Not really, no. A fully-developed adult is constantly producing new skin cells, mucosal layers and so forth by mitotic cell division. Mitosis is not restricted to just 'healing wounds' in a fully-developed organism.

Cancer, too, is essentially unregulated mitosis.
Original post by Reality Check
Not really, no. A fully-developed adult is constantly producing new skin cells, mucosal layers and so forth by mitotic cell division. Mitosis is not restricted to just 'healing wounds' in a fully-developed organism.

Cancer, too, is essentially unregulated mitosis.

So, cell divisions in adults are mainly focused for replacing cells for wounds and producing new skin cells etc.? Whereas, children have cell division for these reasons as well as for organismal growth?
Original post by BrightBlueStar11
So, cell divisions in adults are mainly focused for replacing cells for wounds and producing new skin cells etc.? Whereas, children have cell division for these reasons as well as for organismal growth?

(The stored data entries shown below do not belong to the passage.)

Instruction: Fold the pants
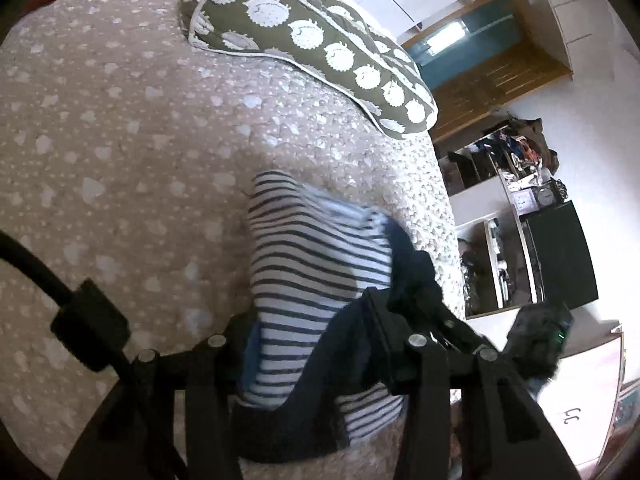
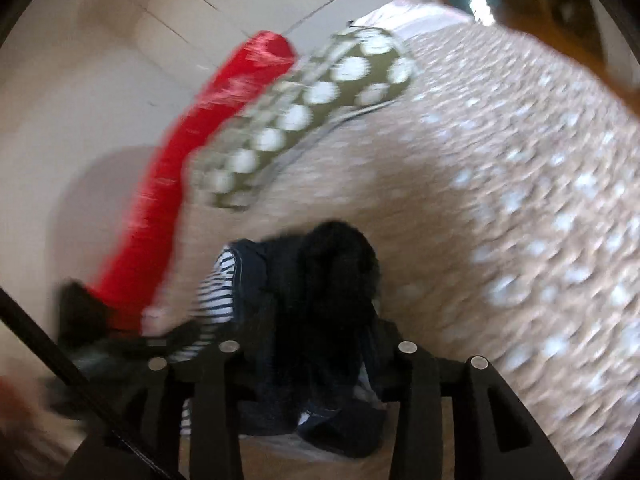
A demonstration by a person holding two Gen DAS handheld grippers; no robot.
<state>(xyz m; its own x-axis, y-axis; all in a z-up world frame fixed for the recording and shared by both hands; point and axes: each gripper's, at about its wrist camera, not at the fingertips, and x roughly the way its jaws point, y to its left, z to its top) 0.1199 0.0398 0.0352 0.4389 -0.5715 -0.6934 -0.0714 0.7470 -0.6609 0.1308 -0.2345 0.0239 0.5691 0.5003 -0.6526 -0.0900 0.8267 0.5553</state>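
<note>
The pants (image 1: 304, 264) are navy with a white-and-navy striped part. In the left wrist view they hang bunched over my left gripper (image 1: 320, 344), which is shut on the fabric above the beige spotted bedspread (image 1: 120, 140). In the blurred right wrist view the same pants (image 2: 320, 292) are bunched between the fingers of my right gripper (image 2: 316, 356), which is shut on the dark fabric. The fingertips of both grippers are hidden by the cloth.
An olive pillow (image 1: 312, 40) with white round prints lies at the far side of the bed; it also shows in the right wrist view (image 2: 312, 112). A red bolster (image 2: 192, 168) lies along the wall. Shelves and a black box (image 1: 560, 256) stand beside the bed.
</note>
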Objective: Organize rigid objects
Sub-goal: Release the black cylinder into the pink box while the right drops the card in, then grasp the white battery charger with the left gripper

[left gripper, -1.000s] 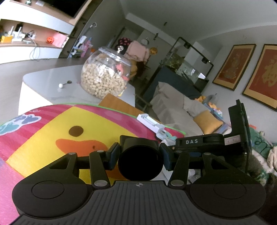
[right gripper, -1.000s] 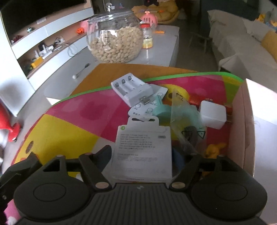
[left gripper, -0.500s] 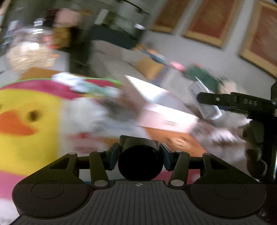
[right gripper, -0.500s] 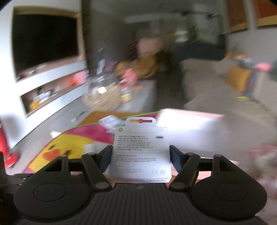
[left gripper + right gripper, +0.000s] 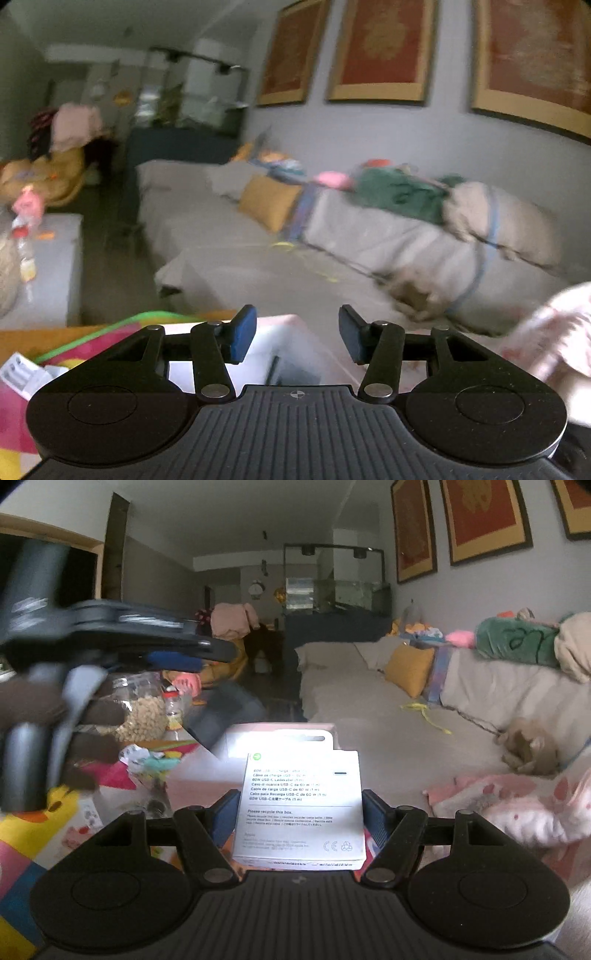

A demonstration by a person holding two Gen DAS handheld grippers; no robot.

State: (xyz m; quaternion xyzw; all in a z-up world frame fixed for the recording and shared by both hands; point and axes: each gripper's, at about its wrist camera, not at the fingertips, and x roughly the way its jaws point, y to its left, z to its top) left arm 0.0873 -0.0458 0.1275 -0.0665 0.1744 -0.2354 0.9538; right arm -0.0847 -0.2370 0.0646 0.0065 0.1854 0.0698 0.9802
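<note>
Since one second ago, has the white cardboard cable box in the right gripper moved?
Yes. The white cardboard cable box, clamped in the right gripper, left the colourful play mat and now points toward the grey sofa.

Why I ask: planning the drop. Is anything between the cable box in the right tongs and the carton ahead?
Nothing visible: the cable box sits just before the carton rim; the left tongs hang up-left, off that line.
</note>
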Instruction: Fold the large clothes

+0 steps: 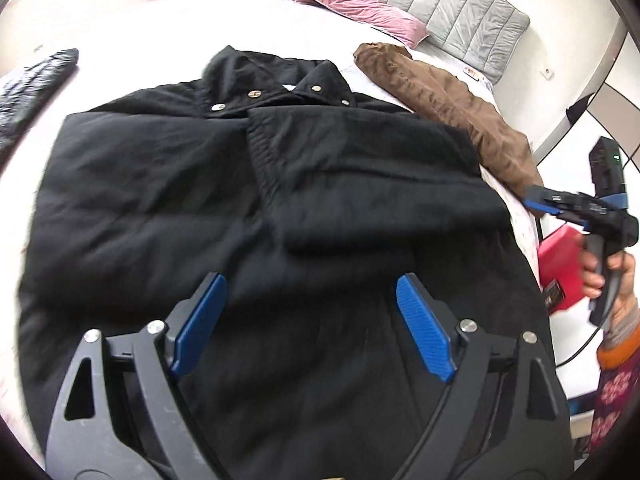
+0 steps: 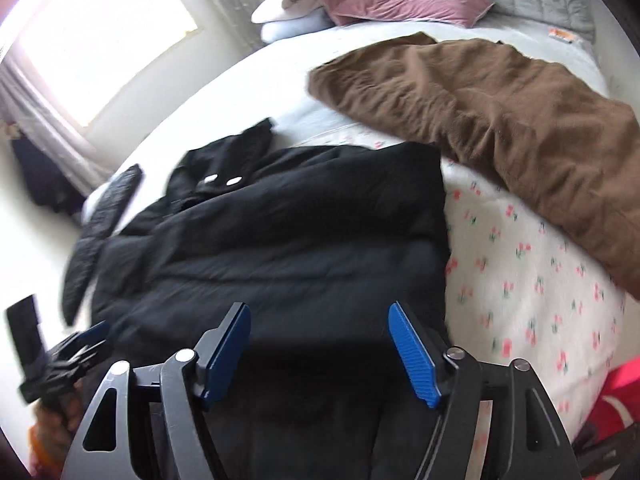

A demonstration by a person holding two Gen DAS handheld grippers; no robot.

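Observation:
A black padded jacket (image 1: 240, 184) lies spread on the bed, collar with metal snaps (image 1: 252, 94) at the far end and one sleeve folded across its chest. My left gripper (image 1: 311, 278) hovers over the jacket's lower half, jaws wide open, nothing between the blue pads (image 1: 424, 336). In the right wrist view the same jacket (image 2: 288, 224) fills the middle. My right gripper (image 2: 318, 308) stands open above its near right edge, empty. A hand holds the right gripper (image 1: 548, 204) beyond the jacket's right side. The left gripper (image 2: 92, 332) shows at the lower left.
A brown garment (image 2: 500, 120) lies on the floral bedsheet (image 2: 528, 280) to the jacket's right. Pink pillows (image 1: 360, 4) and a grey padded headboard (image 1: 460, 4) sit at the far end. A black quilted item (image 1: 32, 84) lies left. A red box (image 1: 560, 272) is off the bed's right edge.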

I think it would be better to look at it in terms of organisms grow through mitotic cell division - in addition, a fully developed organism maintains and adapts itself through mitotic cell division - rather than trying to make a clean distinction between a not fully-developed and a fully-developed organism.
Original post by Reality Check
I think it would be better to look at it in terms of organisms grow through mitotic cell division - in addition, a fully developed organism maintains and adapts itself through mitotic cell division - rather than trying to make a clean distinction between a not fully-developed and a fully-developed organism.

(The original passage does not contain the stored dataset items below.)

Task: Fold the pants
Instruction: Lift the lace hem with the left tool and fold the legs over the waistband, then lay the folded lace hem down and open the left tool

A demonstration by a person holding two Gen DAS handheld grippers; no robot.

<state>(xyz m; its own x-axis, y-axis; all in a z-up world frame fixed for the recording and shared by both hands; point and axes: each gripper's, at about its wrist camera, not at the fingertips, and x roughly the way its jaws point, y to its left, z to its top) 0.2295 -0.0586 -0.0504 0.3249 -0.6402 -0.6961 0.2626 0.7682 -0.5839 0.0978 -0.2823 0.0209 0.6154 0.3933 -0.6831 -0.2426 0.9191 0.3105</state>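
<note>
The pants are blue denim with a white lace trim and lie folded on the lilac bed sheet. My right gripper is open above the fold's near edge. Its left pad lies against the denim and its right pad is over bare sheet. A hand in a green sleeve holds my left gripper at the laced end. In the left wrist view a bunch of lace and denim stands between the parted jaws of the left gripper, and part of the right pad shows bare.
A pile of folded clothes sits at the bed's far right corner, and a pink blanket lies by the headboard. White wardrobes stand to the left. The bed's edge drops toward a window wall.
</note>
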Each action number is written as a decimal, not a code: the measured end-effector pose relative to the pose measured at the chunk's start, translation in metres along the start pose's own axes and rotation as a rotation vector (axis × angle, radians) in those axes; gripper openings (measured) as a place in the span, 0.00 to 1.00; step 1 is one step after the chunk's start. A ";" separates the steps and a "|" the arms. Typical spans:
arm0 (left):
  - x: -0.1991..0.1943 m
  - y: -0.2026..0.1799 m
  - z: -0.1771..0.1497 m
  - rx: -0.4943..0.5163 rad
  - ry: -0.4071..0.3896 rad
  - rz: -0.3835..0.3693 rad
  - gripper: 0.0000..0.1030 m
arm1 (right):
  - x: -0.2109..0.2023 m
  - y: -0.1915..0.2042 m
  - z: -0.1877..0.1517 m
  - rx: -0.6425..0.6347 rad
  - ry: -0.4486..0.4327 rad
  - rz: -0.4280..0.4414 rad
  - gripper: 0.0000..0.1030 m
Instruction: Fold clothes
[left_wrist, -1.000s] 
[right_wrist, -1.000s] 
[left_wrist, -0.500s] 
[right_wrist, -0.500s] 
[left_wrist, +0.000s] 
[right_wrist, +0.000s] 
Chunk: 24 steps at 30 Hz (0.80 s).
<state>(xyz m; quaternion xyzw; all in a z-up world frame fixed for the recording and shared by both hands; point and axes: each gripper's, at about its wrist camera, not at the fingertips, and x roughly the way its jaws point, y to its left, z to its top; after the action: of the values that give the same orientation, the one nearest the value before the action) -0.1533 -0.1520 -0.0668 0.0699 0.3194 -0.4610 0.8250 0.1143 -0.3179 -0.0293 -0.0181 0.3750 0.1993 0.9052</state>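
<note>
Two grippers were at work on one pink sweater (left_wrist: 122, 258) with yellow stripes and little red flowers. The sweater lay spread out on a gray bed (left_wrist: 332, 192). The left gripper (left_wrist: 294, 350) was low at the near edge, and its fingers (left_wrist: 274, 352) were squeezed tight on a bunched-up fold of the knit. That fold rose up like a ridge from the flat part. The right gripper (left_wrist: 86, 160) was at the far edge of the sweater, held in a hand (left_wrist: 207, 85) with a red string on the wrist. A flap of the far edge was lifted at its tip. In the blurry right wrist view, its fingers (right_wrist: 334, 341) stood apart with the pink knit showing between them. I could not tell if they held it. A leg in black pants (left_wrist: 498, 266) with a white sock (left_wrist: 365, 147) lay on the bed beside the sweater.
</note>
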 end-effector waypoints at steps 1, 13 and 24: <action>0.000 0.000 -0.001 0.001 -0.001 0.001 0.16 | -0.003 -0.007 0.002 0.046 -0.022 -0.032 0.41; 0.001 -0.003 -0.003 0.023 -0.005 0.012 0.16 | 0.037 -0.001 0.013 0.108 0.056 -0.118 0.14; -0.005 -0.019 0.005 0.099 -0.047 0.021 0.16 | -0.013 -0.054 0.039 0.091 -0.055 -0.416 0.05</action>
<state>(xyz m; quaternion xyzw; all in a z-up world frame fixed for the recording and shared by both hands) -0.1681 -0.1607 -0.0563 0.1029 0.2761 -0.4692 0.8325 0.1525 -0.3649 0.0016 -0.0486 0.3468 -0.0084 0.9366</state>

in terms of interphase stage of the cell cycle. Will cells have 92 chromosomes during interphase stage because they start to replicate its organelles?
Original post by BrightBlueStar11
in terms of interphase stage of the cell cycle. Will cells have 92 chromosomes during interphase stage because they start to replicate its organelles?

To answer this question, think about the difference between eukaryotic nuclear DNA and mitochondrial/chloroplast DNA. Which is organised into chromosomes, and which is not? This will answer your question :smile:
Original post by Reality Check
To answer this question, think about the difference between eukaryotic nuclear DNA and mitochondrial/chloroplast DNA. Which is organised into chromosomes, and which is not? This will answer your question :smile:

sorry whats that? im on gcse levels
Original post by BrightBlueStar11
sorry whats that? im on gcse levels

Oh, sorry - I thought you were doing A levels - I didn't read your thread title carefully enough. Bad RC.

You were talking about organelles replicating, and I thought you were getting confused with the circular DNA found in organelles, and the chromosomal DNA found in the cellular nucleus. That's A level stuff, so you don't need to worry about it at your stage.

Have you heard of the haploid number? A normal somatic (body) cell is diploid (2n) which, in humans, is 46 chromosomes. Just before mitosis, the cell duplicates its cellular DNA, leading to a 4n state, or 92 chromosomes - so you are correct. We don't often talk about this stage, so remember than after mitotic division and division of the cell into two daughter cells the number comes back down to 2n, or 46 chromosomes.

Does that make sense?
Original post by Reality Check
Oh, sorry - I thought you were doing A levels - I didn't read your thread title carefully enough. Bad RC.

You were talking about organelles replicating, and I thought you were getting confused with the circular DNA found in organelles, and the chromosomal DNA found in the cellular nucleus. That's A level stuff, so you don't need to worry about it at your stage.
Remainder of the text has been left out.